Hmm no you were actually flat-out wrong and continue to defend yourself rather than simply acknowledge your mistake. Housing prices and rents are different, and often move in different directions. This is because prices don't reach equilibrium instantly, but take time (and real people take real time to move from one real place to another).

Rent prices (estimated potential rent, whatever) does not rise and fall pari passu with housing costs. You were wrong, as you so often are, and yet you still refuse to take responsibility.

Quote :
"SandSanta put his money where his mouth was and lost over an easy to measure but impossible to enforce bet (he refused to pay, after-all). Being wrong about the future was not a moral failing, but saying he would pay when he should have known it was a lie was a moral failing."
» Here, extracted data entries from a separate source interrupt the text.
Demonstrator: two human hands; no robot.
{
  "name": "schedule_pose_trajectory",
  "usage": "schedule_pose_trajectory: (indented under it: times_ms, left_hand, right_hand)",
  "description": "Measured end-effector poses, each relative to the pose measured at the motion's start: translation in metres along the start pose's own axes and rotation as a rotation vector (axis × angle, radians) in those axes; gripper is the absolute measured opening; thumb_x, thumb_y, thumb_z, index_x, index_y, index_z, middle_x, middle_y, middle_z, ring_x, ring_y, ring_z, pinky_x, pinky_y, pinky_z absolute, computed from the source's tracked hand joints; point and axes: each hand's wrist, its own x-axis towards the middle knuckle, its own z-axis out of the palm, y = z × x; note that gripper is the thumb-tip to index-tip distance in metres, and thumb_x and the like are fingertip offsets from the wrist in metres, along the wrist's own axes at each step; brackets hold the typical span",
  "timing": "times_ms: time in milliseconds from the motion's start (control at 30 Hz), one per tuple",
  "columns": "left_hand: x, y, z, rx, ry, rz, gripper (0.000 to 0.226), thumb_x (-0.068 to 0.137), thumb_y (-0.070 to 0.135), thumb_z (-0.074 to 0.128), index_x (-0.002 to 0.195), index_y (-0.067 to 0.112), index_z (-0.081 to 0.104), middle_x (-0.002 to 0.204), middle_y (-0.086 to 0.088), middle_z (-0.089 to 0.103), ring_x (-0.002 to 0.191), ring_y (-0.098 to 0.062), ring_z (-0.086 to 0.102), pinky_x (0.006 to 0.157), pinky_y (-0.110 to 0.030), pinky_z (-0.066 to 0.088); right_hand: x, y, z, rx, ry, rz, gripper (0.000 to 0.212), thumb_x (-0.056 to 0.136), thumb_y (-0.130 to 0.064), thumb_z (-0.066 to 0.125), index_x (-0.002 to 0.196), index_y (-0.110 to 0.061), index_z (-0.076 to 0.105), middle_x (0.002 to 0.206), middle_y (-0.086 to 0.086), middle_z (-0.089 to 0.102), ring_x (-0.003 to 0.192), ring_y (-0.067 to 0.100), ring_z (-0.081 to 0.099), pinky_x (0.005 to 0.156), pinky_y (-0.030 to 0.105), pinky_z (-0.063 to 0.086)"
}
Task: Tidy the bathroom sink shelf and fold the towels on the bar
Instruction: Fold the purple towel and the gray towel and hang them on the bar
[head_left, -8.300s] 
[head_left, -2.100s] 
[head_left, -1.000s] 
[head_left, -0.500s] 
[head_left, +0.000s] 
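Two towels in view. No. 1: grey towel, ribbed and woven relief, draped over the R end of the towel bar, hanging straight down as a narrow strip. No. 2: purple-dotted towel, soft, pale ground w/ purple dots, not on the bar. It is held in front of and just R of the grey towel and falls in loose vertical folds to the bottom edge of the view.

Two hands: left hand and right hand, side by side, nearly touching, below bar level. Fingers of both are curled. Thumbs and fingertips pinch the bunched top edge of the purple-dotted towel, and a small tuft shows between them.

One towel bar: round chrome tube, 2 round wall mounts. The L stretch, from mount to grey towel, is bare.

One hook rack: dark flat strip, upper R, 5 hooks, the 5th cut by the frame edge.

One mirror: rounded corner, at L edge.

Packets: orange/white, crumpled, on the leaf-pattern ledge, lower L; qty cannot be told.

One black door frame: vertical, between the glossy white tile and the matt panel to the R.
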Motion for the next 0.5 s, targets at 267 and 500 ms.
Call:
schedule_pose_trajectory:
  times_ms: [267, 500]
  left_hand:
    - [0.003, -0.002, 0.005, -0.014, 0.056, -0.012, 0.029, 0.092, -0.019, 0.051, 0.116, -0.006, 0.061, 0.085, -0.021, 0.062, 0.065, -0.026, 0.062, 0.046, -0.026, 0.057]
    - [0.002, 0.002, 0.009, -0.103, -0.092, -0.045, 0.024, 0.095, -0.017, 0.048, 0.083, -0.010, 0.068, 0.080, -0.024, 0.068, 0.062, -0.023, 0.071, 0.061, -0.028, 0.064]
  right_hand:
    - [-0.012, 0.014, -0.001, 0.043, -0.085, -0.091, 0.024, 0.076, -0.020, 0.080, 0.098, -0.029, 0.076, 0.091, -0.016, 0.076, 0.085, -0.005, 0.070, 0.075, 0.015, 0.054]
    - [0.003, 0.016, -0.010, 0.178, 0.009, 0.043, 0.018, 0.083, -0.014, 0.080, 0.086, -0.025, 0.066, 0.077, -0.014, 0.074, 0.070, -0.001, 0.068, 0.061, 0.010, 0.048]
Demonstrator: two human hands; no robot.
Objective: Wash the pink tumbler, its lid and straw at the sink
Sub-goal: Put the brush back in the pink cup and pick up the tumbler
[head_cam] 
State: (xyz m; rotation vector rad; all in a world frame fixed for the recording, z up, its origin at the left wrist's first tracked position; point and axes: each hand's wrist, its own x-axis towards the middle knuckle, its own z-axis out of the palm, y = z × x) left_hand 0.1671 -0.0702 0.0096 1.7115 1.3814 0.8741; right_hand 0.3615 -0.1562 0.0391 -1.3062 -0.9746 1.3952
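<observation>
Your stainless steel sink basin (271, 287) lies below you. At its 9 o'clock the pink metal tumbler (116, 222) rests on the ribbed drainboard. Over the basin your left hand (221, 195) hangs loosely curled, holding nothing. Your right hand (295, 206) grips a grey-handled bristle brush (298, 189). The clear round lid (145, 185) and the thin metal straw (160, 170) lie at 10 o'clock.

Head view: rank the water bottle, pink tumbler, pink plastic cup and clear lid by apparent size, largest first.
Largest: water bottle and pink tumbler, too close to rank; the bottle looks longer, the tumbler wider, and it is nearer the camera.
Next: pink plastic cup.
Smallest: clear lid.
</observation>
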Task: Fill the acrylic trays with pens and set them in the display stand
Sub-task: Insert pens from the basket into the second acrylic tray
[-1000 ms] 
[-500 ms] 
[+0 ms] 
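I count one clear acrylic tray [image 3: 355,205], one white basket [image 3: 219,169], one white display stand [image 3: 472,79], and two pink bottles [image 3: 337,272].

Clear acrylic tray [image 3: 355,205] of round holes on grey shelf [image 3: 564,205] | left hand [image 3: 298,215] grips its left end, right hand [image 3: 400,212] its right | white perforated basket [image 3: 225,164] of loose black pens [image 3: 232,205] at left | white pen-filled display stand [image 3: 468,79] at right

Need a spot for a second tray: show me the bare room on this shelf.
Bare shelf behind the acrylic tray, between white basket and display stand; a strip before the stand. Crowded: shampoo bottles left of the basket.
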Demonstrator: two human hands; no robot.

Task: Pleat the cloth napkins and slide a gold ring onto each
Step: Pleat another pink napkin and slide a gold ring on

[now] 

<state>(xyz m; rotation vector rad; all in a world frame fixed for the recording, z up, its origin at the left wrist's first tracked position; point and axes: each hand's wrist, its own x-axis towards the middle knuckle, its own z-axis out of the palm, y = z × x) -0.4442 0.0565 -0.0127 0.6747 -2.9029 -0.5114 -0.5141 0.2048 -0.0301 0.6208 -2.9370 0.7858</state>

I don't remember what the bet was, that's why I just asked you. I wonder if it's any worse than the hundreds of intentional lies you post here daily.

Quote :
"I have never knowingly spread false information on this board. If you can ever point out factually incorrect statements I will happily own up to them. But I suspect the issue is not over facts but morals, opinion, or estimations about the future which you disagree with. I don't call you a liar when you say a worker run economy would be great. Besides, why am I singled out? When was the last time you admitted to remembering something incorrectly? "


http://brentroad.com/message_search.aspx?searchstring=&type=posts&username=Lonesnark&usertype=match

I admitted to "remembering something incorrectly" the last time somebody provided me with clear evidence that I did. The miss-rate of your basic facts is absolutely outrageous, and I've seen you repeating defeated arguments using defeated "facts" many, many times on here.

Your failure to revise and your pretendo-certainty amount to intentional deception. You are despicable, or at the very least, you belong far away from communication devices that record input.

I know you imagine all of your opponents are mirror-images of yourself, but I don't make factual claims without internal and personal familiarity with what I'm talking about. Even when you talk about things that I am not confident about (and that you should not be confident about, apparently), even simple google searches turn up litanies of contradictions. You simply make it up. That's why nobody here with a shred of intelligence takes you seriously.

Face it Lonesnark. A decade in the hole here, and you haven't learned a damn thing. It's a shame that the invention of google passed you by, because if you even used it ONCE per post you'd be 90% less ignorant.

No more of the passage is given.